Task to carry out
Go through the lines below and copy each one that holds the string "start".
▽
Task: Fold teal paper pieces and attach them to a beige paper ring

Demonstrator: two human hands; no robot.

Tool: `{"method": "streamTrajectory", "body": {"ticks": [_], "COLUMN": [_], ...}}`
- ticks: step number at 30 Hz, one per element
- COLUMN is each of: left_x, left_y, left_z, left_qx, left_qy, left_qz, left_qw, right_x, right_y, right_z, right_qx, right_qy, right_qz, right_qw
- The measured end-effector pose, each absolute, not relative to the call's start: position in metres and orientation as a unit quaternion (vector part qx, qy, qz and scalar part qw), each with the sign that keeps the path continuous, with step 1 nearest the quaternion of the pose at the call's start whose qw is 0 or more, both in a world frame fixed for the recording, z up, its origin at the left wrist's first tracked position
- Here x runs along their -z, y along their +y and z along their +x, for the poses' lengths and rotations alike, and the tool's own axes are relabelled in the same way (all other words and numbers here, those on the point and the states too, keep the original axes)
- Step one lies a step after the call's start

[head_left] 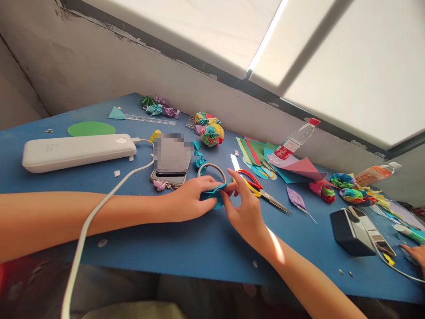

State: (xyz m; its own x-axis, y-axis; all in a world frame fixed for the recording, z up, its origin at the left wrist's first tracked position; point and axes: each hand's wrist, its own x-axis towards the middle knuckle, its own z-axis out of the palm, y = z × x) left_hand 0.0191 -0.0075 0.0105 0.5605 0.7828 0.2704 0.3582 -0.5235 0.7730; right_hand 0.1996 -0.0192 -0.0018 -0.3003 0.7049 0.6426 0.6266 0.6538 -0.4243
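A folded piece of teal-blue paper is pinched between the thumb and fingers of my left hand. My right hand is closed at the paper's right edge, thumb and fingertips pressed together on it, with the index finger raised. Just behind the paper lies a roll of tape, partly hidden by my hands. Scissors with red and yellow handles rest on the blue table, right beside my right hand. Crumpled teal paper sits behind the tape roll.
A white power bank stands at left, its cable crossing my left forearm. Phones, paper balls, coloured sheets and a bottle lie farther back. At right are a dark box and another person's hand.
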Motion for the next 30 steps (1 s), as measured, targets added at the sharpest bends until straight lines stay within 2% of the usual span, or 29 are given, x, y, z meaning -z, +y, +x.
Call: {"method": "streamTrajectory", "body": {"ticks": [21,30], "left_x": [-0.0093,-0.0063], "left_y": [-0.0051,-0.005], "left_z": [0.0193,0.0193], "left_qx": [-0.341,-0.337], "left_qy": [0.383,0.366], "left_qz": [0.792,0.813], "left_qw": [0.332,0.303], "right_x": [0.0004,-0.0063], "right_y": [-0.0187,-0.0227], "right_z": [0.2014,0.2025], "right_qx": [-0.022,0.087], "right_qy": [-0.808,-0.821], "right_qz": [-0.41,-0.433], "right_qw": [0.423,0.361]}}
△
Answer space
- The measured end-effector pose, each absolute, not relative to the call's start: position in metres and orientation as a unit quaternion (vector part qx, qy, qz and scalar part qw), each with the sign that keeps the path continuous, with step 1 nearest the quaternion of the pose at the call's start whose qw is 0 or more, both in a world frame fixed for the recording, z up, its origin at the left wrist's first tracked position
- Step one lies a step after the call's start

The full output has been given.